In reality, the child was unconscious and suffering seizures as a result of the brain swelling that killed him, said Padilla, who received a $1.25 million combined settlement from the Indiana Patient’s Compensation Fund and Riley Children’s Hospital, according to the Indiana Department of Insurance.

It's not clear whether a drug reaction or another problem caused the swelling, said Padilla, who was at his son's side, frantic, throughout the ordeal.

"We got to the point where I had asked multiple times: 'Should he be sleeping so long?'" he said. "Over and over, I was told this was normal.'"

The nurse’s failure to notice Christian’s subtle but increasing symptoms of distress is a key element of this measure of how well hospitals respond to unexpected complications — or don’t, said Dr. Samantha Collier, chief medical officer for HealthGrades.

“As an example, somebody comes in for an elective surgery like a knee replacement and turns up with vague symptoms, like shortness of breath, and the next thing you know, somebody dies,” explained Collier. “It’s obvious that if you go in for a knee surgery, you shouldn’t die.”

When simple procedures go wrong
Failure to rescue is a marker that should concern anyone who’s ever been a patient in a hospital. It predicts whether even simple procedures suddenly could go wrong, said Dr. Michael DeVita, a professor of critical care medicine at the University of Pittsburgh School of Medicine.

“It’s before Code Blue,” he said, referring to the common term for patients in acute distress. “Somewhere between two-thirds and fourth-fifths of Code Blue incidents are preceded by this.”

Every year, at least 61,000 people die from failure to rescue mistakes, the report showed. The deaths have decreased by more than 11 percent since 2004, a bright spot in a study where about half of the patient safety indicators improved, but the rest didn’t. Four important post-operative indicators got worse: respiratory failure, pulmonary embolism or deep vein thrombosis, sepsis and abdominal wounds that split open after surgery.

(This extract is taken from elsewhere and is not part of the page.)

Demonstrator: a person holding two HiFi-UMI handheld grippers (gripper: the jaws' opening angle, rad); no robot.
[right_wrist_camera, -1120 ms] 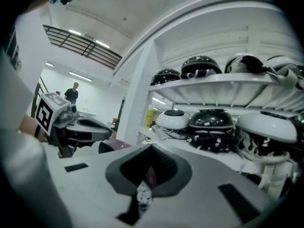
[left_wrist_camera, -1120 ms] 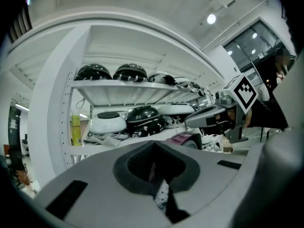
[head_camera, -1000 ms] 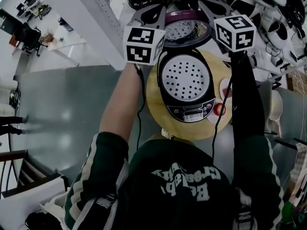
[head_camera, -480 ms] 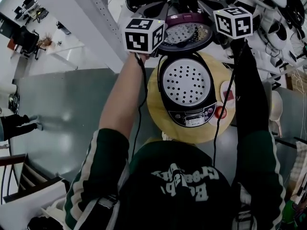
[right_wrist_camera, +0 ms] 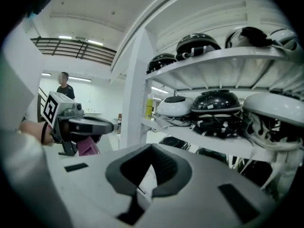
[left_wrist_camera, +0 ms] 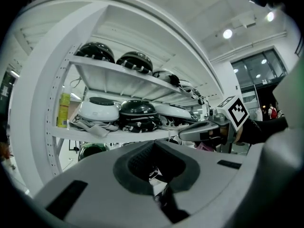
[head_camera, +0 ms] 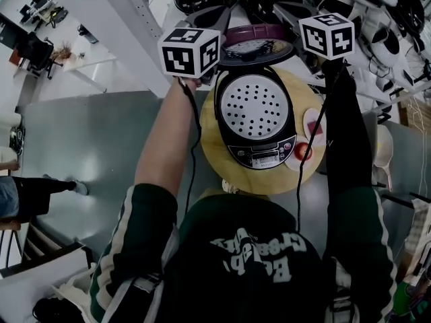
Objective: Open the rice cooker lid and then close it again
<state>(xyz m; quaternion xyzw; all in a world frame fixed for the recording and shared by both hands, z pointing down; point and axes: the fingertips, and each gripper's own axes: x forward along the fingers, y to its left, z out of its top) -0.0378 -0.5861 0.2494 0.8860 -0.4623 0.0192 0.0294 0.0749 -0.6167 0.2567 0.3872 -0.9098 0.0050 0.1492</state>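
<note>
The rice cooker [head_camera: 254, 116] stands on a round wooden table [head_camera: 214, 147], with a perforated white tray showing in its open top. Its purple-rimmed lid [head_camera: 258, 44] is raised at the back. My left gripper [head_camera: 214, 17] is held high at the lid's left edge and my right gripper [head_camera: 291, 9] at its right. In the left gripper view the left gripper [left_wrist_camera: 154, 167] has its jaws together, nothing between them, and the right gripper [left_wrist_camera: 209, 129] shows beyond. The right gripper [right_wrist_camera: 148, 170] looks the same in its own view, facing the left gripper [right_wrist_camera: 78, 124].
White shelves [left_wrist_camera: 118, 134] carrying several rice cookers stand just behind the table. A red-and-white item [head_camera: 303, 150] lies on the table's right side, and a white scoop [head_camera: 387, 155] lies further right. A person's legs [head_camera: 30, 192] cross the floor at the left.
Both grippers stay high beside the raised lid, and the left one has drifted slightly left. The lid's underside shows narrower now. The person at the left has walked on.
</note>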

Overall, the rate of patient safety problems has remained steady at about 3 percent of Medicare hospitalizations, the report indicated. The percent of patients who died after enduring one or more mistakes dropped by nearly 5 percent, to about 26 percent.

Although HealthGrades has been measuring failure to rescue since 2002, when it counted some 200,000 cases during a three-year reporting period, the agency has changed how it analyzes data from the federal Agency for Healthcare Research and Quality, Collier said.

Critics charged that the agency was including patients who might have been predisposed to complications, artificially inflating the results, but Collier said those patients have been excluded from the new analysis.

Still, even 11 percent improvement isn’t nearly enough in a condition that should be preventable, said Sean Clarke, associate director for the Center for Health Outcomes and Policy Research at the University of Pennsylvania School of Nursing in Philadelphia.

“Failure to rescue is not whether you get the wrong IV in the first place,” said Clarke. “It’s how fast do people pick up that you’re going south and turn it around?”

Too often, overworked, overwhelmed and inexperienced nurses and other hospital workers fail to notice basic problems, or to accurately interpret their meanings, said Clarke.

Surgery, painkillers raise risk
The two trickiest situations involve patients who’ve just come from surgery, or those who are taking medications for pain, Clarke said. In each case, subtle reactions can escalate from mild concern to near catastrophe within a matter of hours.

“It’s the basics. It’s about breathing, it’s about circulation, it’s about bleeding. Breathing issues are a huge, huge, huge deal,” he said.

The situation is hardly new. The term “failure to rescue” was first coined in the early 1990s by Dr. Jeffrey H. Silber, director of the Center for Health Outcomes and Policy Research. He was looking for a way to characterize the matrix of institutional and individual errors that contribute to patient deaths.